Updated on August 07, 2020

Comments

  • el_shayan
    el_shayan almost 4 years

    What I don't really understand is the benefit of using '?' instead of '&' in urls:

    question mark vs ampersand

    It makes nobody's life easier if we use a different character as the first separator character. Can you come up with a reasonable explanation?

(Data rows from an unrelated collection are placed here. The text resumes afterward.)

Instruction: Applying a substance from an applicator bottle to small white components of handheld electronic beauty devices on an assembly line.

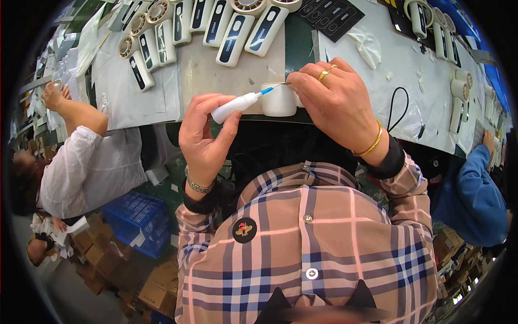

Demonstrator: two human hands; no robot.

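Observation:
My left hand grips a small white glue bottle between thumb and fingers. The bottle lies tilted, its blue needle nozzle aimed up and to the right. At the far end of the thin needle, the fingertips of my right hand are pinched together. Whatever sits between those fingertips is too small to make out. Just under the needle, at the table's near edge, stands a plain white cup-shaped piece.
White handheld fans with dark panels line the table's far side. Beyond my right hand lie a dark sheet with outlined shapes, a crumpled white glove-like item and a black cord loop. Co-workers sit left and right.

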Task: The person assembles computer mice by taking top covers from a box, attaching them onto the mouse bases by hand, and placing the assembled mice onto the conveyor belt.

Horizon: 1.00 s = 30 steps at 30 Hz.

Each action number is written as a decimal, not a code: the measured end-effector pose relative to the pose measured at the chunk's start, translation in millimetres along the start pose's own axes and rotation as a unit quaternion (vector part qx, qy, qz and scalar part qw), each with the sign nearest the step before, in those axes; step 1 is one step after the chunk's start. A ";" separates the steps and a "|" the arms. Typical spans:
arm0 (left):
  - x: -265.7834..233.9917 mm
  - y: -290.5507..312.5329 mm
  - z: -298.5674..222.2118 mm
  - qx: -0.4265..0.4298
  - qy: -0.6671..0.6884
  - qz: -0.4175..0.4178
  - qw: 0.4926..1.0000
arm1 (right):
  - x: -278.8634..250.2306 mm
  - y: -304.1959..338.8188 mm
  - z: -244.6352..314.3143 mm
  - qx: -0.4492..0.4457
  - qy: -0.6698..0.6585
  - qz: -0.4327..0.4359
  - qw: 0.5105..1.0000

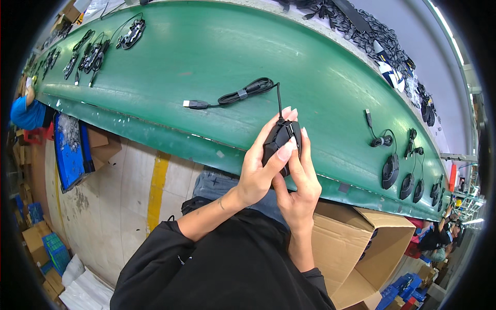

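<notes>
A black computer mouse (276, 135) is held between my two hands, just over the near edge of the green conveyor belt (196, 57). My left hand (258, 168) wraps its left side, with the thumb across its top. My right hand (300, 188) grips the right side, fingers along the edge and thumb underneath. From the mouse's front a cord runs up to a folded cable bundle (258, 86), bound with a grey tie (242, 94) and lying on the belt. The cable ends in a USB plug (195, 104) pointing left. The mouse's underside is hidden.
More corded mice (390, 171) lie along the belt at right, and bundled cables (93, 58) at far left. Black parts (356, 31) are heaped beyond the belt. An open cardboard box (330, 248) stands at my right, a blue bin (66, 155) at left. Other people work at both ends.
</notes>
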<state>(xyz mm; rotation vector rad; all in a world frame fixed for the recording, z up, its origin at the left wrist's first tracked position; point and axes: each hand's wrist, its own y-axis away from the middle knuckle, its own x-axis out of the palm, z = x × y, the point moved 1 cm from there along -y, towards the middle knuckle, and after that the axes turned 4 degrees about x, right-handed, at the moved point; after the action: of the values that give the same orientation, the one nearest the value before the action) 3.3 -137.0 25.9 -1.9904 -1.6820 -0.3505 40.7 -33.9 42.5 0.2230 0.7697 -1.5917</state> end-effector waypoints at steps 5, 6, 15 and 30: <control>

    EDIT: after more research I found that "&" can be a part of file name (terms&conditions.html) so "?" is a good separator. But still I think using "?" for separators makes lives easier (from url generators and parsers point of view):

    question mark as separator

    Is there any advantage in using "&" which is not clear at the first glance?

  • el_shayan
    el_shayan about 12 years
    So they have developed in different times? HTML was there before URI?
  • Julian Reschke
    Julian Reschke about 12 years
    Yes, they developed separately, but no, HTML wasn't there before URIs (previously called URLs).
  • el_shayan
    el_shayan about 12 years
    So the answer can be something like "HTML and URIs developed separately and HTML developers haven't noticed the benefit of using ? as parameter separator instead of &" except I would say "haven't noticed" is not accurate. They might have a good reason.
  • David Tonhofer
    David Tonhofer almost 5 years
    "just are something that HTML happens to use for form submissions" rather, it's HTTP (the data request/data transfer protocol) that uses them for that: tools.ietf.org/html/rfc2616#section-3.2.2
  • Julian Reschke
    Julian Reschke almost 5 years
    @DavidTonhofer - no; the HTTP spec doesn't define the structure of the query part at all.
  • David Tonhofer
    David Tonhofer almost 5 years
    @JulianReschke Just follow the link Julian. "RFC 2616 Hypertext Transfer Protocol -- HTTP/1.1": http_URL = "http:" "//" host [ ":" port ] [ abs_path [ "?" query ]].
  • David Tonhofer
    David Tonhofer almost 5 years
    More precisely: You have HTML (the markup language, defined by whatwg.org nowadays), the HTTP protocol and message format (which defines URL layout) and the definition of the URI in RFC3986 of which the URL is a special case. All on top of TCP or whatever. The HTTP spec says nothing about syntax or semantics of what's in the "query" part (or in a form submission for that matter). Use XML, JSON, EDN, encoded ASN.1 ... you are free!
  • Julian Reschke
    Julian Reschke almost 5 years
    @DavidTonhofer - your last comment is correct, the one before is not. HTTP does not define the structure of the query part (and furthermore, RFC 2616 has been obsoleted long ago by RFCs 723*).
  • hultqvist
    hultqvist over 3 years
    That article only explains WHAT not WHY.